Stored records
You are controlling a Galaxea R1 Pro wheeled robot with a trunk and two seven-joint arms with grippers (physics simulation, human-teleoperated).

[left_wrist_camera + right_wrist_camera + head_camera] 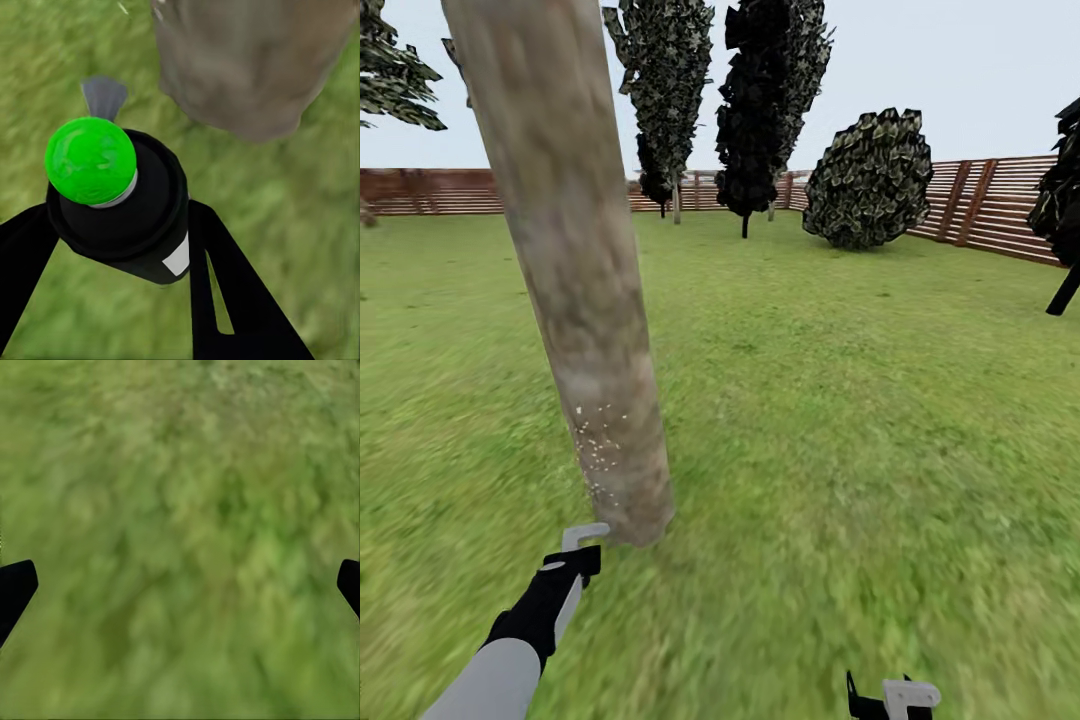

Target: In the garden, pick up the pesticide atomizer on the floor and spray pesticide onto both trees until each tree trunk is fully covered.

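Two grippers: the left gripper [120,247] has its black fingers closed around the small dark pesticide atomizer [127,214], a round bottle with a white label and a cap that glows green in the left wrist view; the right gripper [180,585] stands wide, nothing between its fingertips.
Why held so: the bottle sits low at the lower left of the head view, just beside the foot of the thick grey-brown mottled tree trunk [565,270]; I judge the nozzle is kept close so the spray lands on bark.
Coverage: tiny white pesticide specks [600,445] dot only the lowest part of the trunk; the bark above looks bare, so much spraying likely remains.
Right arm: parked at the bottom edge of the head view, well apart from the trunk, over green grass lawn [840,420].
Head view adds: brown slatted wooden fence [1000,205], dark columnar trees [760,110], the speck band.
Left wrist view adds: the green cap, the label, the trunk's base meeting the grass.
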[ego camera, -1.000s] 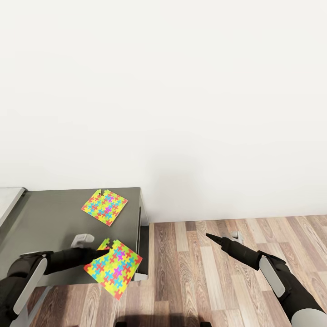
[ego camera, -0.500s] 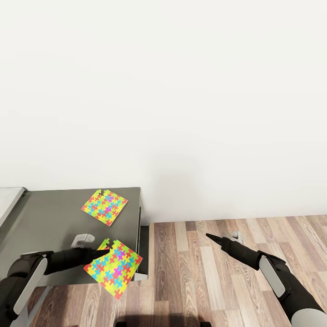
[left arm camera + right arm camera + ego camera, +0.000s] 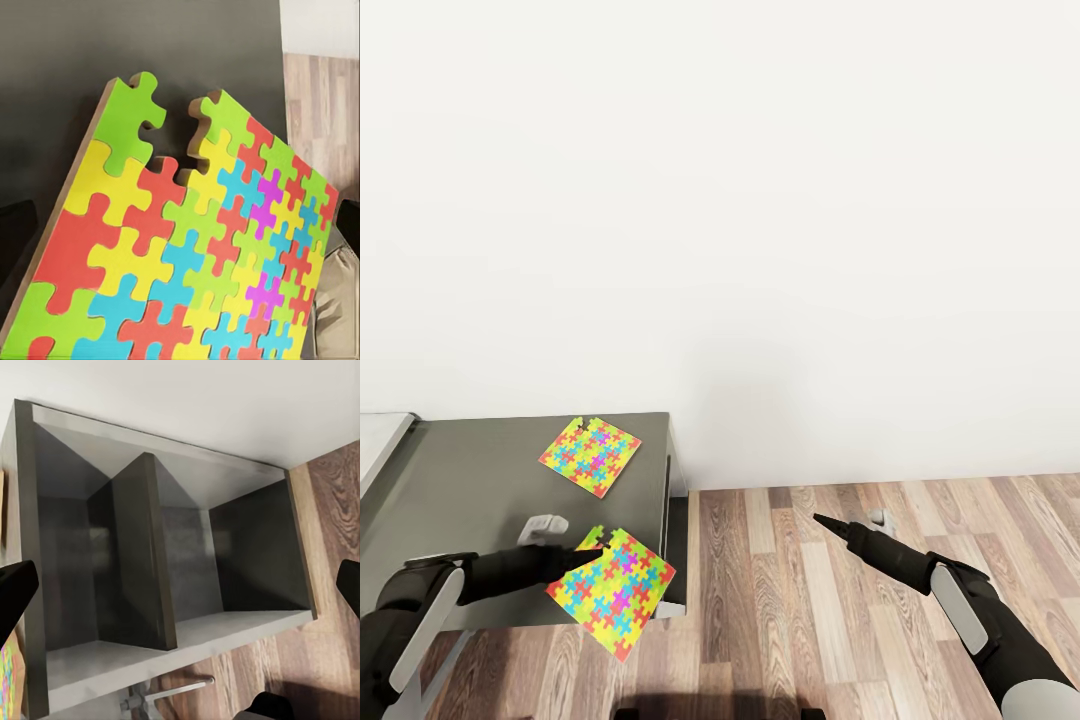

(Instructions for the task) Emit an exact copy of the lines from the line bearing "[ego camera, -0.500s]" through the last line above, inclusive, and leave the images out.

(Output)
[ego camera, -0.500s] 
[left arm camera + right arm camera + ego camera, +0.000s] 

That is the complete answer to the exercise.